The property consultancy ranked Indonesia 45th out of 109 countries in its biennial Global Real Estate Transparency Index, placing the country in the so-called semi-transparent category alongside Thailand, the Philippines and South Korea.
Indonesia has improved its score to 2.69 from the previous 2.85, with 1 indicating very high transparency and 5 indicating an opaque market. The country stays as a semi-transparent market but has slipped from the 39th place in the previous report. The previous report rated only 102 countries.
This year has been an interesting so far for the Indonesian property sector, hence the improved score.
The House of Representative passed into law in February the public housing savings bill, which will provide a funding scheme for low-income earners to buy subsidized housing.
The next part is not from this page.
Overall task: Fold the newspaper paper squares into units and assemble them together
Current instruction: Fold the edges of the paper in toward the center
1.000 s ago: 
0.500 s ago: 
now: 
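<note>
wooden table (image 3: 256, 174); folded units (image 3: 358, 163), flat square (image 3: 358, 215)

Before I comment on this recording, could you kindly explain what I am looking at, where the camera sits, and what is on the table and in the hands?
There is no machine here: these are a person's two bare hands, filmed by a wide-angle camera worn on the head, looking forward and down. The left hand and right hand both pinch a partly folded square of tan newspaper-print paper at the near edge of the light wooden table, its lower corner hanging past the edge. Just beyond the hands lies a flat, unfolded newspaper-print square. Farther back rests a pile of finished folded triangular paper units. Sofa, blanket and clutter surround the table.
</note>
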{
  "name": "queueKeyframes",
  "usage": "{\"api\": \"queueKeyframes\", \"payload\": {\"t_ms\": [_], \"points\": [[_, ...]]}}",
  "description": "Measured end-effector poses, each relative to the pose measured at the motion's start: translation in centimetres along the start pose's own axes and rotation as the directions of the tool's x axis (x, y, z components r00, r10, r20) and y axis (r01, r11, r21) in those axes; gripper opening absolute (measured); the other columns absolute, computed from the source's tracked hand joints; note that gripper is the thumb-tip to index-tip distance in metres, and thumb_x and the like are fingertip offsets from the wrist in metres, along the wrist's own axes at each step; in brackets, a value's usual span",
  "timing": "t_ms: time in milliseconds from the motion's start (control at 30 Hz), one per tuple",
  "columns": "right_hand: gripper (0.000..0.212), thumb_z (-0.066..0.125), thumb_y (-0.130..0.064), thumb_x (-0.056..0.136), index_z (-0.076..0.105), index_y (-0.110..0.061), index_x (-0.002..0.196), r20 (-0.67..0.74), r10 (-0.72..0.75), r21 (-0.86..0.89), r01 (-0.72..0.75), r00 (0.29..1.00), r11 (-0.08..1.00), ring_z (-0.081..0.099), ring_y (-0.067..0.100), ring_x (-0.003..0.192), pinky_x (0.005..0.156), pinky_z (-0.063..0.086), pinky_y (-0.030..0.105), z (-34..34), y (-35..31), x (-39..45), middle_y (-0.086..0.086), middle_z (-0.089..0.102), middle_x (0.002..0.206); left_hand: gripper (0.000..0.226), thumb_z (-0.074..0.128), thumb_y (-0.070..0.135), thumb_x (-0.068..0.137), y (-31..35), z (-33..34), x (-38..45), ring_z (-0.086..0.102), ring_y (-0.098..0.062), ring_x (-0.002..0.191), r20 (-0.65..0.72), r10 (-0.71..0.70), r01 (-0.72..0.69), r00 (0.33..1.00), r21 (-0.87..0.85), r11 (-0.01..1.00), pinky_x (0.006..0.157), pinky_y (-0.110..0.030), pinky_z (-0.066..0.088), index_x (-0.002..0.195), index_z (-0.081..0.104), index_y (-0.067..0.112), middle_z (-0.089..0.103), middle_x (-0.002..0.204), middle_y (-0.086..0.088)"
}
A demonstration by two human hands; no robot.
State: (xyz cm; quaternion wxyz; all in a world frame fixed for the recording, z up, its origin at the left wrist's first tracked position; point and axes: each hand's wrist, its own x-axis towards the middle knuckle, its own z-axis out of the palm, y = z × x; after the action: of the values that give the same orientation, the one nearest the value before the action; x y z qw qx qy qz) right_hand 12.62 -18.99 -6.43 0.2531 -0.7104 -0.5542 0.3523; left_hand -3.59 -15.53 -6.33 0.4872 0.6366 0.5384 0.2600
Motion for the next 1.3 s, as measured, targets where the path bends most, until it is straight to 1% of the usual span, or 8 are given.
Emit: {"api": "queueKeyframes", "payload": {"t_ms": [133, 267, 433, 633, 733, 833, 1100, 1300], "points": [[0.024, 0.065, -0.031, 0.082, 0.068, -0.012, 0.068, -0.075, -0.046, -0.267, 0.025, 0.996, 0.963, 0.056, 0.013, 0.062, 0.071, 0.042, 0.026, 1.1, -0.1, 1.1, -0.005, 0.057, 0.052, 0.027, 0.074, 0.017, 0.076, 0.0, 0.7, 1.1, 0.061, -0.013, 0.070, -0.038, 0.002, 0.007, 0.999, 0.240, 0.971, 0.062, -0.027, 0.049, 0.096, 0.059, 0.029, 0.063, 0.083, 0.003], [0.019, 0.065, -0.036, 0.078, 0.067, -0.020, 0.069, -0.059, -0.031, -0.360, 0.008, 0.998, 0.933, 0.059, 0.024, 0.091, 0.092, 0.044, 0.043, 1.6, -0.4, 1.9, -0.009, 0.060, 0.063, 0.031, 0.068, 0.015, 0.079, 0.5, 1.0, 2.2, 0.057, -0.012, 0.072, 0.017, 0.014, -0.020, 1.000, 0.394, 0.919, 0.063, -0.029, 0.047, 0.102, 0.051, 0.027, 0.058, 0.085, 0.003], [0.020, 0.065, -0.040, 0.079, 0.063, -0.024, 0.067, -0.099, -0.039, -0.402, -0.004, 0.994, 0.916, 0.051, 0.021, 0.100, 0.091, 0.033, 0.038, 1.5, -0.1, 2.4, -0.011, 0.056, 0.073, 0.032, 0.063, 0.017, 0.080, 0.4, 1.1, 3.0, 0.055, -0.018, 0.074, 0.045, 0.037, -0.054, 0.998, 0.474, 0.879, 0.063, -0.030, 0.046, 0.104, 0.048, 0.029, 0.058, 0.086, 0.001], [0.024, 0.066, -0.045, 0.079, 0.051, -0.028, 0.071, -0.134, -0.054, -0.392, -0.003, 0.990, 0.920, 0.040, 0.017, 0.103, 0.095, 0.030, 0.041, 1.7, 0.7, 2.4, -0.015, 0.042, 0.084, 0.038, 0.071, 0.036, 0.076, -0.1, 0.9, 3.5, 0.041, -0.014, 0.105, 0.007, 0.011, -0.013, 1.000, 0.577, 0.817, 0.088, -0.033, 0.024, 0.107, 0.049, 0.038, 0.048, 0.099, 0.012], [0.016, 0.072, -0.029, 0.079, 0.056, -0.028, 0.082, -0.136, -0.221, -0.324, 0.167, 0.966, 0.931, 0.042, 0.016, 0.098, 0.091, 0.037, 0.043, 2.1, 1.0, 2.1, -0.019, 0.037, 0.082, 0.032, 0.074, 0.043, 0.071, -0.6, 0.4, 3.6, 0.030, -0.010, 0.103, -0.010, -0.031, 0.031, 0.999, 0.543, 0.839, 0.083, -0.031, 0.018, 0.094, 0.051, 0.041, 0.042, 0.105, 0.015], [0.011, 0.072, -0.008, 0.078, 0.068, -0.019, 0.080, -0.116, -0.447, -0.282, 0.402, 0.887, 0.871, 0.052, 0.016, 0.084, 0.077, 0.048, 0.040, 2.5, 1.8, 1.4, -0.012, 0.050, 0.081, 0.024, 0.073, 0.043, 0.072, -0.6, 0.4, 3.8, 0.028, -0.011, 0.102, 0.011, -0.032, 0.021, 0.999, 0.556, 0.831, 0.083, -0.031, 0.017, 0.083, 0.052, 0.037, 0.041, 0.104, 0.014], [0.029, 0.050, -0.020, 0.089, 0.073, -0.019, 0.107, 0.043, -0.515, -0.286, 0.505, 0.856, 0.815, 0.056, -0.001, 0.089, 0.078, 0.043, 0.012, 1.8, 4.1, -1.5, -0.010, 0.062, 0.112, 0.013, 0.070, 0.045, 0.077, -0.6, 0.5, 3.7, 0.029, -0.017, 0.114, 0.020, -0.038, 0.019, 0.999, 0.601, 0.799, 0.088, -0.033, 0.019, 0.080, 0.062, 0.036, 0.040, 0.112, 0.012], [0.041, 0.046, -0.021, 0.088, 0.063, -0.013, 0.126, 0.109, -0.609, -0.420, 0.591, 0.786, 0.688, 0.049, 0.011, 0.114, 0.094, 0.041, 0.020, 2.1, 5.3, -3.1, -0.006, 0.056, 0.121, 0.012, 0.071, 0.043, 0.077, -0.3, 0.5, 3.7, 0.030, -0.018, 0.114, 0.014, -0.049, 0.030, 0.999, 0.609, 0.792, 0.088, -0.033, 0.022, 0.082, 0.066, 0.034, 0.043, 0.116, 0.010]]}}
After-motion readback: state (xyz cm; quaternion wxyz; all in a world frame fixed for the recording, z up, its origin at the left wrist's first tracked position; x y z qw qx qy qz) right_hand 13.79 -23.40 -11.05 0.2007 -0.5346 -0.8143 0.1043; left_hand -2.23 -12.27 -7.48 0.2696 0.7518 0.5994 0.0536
Indonesia also announced a revision of the loan-to-value regulation recently, which will allow future homeowners to buy houses with lower down-payments.
These measures are in addition to the ongoing government-backed mortgage scheme for low-income earners, which offers a flat interest rate for up to 20 years.
"There are ongoing examples of poor corporate governance, opaque and corrupt practices and failures in regulatory enforcement that are resulting in serious consequences for society, for business activity and for investment," Murray said.
According to the report, the Asia-Pacific region is home to both one of the most transparent real estate markets (Australia) and one of the most opaque (Myanmar).
"Southeast Asia has the widest variation between the highest and lowest scoring countries," Jones Lang LaSalle Southeast Asia research head Chua Yang Liang said.
Chua noted that the wide divergence in economic and urban growth in the region was the culprit behind the wide variation.
The index is based on both quantitative market data and information gained through a survey by Jones Lang LaSalle's global business network and Lasalle Investment Management across 109 markets in 2016.